WHAT THE TASK ASKS
Using the data beneath this instruction, retype only the lines from the one that contains "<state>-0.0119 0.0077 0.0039" down to the one that contains "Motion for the", both included, exactly as they appear.

Stored entries:
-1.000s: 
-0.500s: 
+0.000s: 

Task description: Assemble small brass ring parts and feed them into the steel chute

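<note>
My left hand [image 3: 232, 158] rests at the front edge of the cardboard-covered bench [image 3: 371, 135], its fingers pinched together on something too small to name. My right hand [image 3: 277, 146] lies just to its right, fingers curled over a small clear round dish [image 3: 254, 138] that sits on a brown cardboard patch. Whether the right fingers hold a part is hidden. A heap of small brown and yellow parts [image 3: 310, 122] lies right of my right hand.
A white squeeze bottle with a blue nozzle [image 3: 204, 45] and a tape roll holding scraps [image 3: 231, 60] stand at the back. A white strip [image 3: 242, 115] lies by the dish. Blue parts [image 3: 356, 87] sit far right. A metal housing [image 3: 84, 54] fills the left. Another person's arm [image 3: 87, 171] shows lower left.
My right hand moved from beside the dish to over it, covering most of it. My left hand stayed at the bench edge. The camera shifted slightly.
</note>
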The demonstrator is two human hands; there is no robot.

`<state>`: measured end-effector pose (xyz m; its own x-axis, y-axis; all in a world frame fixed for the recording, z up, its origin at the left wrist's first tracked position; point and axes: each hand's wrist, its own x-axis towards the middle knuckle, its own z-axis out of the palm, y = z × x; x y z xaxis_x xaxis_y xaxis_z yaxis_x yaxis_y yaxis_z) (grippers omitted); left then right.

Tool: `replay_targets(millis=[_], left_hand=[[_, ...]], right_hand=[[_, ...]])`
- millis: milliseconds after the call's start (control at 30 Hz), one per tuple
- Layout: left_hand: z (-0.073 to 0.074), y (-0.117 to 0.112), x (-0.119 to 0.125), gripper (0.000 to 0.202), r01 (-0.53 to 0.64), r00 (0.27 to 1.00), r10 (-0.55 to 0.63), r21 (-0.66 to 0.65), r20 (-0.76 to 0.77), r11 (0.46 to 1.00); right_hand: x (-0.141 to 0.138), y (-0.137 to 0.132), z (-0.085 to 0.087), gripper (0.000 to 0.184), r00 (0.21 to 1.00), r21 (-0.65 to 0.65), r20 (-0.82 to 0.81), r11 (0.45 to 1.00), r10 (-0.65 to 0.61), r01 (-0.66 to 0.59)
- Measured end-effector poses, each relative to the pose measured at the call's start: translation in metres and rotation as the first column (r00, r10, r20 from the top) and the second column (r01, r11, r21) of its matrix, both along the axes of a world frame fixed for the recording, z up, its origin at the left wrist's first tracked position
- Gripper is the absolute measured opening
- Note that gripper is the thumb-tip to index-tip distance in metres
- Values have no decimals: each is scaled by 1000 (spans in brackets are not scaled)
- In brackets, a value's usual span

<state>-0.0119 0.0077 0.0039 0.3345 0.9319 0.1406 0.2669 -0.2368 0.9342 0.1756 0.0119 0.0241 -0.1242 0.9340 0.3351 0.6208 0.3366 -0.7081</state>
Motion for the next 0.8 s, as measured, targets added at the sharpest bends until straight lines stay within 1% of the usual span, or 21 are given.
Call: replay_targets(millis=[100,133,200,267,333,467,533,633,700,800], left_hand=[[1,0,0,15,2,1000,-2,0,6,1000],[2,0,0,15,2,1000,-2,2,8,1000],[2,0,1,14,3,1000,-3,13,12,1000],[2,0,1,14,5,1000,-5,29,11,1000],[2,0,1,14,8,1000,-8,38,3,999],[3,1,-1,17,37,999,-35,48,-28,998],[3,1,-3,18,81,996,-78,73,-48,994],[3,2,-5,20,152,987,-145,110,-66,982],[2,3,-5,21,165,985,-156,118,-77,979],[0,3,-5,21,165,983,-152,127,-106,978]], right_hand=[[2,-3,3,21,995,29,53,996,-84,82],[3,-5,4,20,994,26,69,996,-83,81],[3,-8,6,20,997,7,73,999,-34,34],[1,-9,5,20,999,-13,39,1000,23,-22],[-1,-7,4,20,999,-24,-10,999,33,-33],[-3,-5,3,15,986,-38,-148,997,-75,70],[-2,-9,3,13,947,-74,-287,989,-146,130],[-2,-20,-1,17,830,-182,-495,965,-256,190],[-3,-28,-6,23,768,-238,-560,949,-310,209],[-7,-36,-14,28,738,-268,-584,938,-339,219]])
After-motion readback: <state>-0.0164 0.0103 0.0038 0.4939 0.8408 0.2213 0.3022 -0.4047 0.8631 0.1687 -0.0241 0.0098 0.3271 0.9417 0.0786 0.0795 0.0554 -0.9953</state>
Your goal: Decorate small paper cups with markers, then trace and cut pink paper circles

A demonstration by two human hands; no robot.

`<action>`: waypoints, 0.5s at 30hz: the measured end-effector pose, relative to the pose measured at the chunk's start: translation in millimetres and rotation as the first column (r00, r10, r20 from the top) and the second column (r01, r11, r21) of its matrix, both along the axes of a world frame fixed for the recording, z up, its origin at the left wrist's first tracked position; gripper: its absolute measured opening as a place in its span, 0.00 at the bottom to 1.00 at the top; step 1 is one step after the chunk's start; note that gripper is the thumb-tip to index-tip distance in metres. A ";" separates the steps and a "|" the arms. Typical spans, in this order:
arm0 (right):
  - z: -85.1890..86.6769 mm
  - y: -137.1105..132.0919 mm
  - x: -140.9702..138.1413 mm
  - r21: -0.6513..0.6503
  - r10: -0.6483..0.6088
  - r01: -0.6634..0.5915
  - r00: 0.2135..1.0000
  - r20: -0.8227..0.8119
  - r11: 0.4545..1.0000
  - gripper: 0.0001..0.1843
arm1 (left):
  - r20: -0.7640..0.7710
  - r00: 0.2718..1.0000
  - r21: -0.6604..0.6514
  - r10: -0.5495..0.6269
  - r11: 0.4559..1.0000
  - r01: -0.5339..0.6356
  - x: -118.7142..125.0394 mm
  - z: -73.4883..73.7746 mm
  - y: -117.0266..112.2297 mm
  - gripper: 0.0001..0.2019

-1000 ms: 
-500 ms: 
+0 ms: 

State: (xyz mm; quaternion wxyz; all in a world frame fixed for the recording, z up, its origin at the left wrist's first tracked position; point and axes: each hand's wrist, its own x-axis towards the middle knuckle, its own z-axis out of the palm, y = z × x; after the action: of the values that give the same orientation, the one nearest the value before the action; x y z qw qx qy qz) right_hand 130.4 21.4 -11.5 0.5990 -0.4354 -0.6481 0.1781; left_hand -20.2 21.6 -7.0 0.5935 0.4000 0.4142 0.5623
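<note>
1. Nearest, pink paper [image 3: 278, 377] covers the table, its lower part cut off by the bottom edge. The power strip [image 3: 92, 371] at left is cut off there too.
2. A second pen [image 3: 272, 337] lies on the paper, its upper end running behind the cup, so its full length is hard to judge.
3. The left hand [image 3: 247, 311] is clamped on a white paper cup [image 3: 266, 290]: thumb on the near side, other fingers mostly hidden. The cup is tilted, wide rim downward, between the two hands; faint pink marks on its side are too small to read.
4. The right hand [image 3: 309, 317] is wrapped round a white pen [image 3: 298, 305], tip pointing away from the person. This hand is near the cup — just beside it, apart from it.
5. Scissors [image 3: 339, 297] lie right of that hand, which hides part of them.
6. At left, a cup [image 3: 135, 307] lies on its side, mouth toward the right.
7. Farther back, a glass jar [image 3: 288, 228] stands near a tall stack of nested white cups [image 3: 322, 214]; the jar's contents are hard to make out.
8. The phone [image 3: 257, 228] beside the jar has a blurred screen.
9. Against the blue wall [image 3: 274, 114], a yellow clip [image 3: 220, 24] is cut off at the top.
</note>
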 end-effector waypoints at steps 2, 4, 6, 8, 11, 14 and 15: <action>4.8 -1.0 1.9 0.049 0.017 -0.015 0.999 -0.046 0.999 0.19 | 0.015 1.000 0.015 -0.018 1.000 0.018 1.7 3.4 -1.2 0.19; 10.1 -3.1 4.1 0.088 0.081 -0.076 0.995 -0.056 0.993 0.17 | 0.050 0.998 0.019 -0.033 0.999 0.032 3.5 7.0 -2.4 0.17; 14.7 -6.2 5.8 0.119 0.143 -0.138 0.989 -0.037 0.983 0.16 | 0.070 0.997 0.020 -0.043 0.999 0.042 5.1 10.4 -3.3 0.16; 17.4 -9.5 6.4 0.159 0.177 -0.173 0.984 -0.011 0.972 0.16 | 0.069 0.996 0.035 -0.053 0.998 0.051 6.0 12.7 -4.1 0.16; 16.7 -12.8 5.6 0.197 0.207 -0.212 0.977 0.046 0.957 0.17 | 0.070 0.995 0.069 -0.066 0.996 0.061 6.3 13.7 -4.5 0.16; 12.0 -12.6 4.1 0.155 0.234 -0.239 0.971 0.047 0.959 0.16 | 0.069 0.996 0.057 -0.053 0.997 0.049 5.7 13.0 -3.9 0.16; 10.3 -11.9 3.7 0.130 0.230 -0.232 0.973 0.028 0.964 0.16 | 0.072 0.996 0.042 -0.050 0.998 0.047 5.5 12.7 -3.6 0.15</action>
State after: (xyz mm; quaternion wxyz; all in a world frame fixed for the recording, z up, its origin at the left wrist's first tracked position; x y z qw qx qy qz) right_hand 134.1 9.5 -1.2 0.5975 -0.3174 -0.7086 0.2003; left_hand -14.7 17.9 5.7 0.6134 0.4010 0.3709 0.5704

SOLUTION FOR THIS EXERCISE
<state>-0.0119 0.0077 0.0039 0.3345 0.9319 0.1406 0.2669 -0.2368 0.9342 0.1756 0.0119 0.0241 -0.1242 0.9340 0.3351 0.6208 0.3366 -0.7081</state>
Motion for the next 0.8 s, as measured, targets added at the sharpest bends until straight lines stay within 1% of the usual span, or 21 are given.

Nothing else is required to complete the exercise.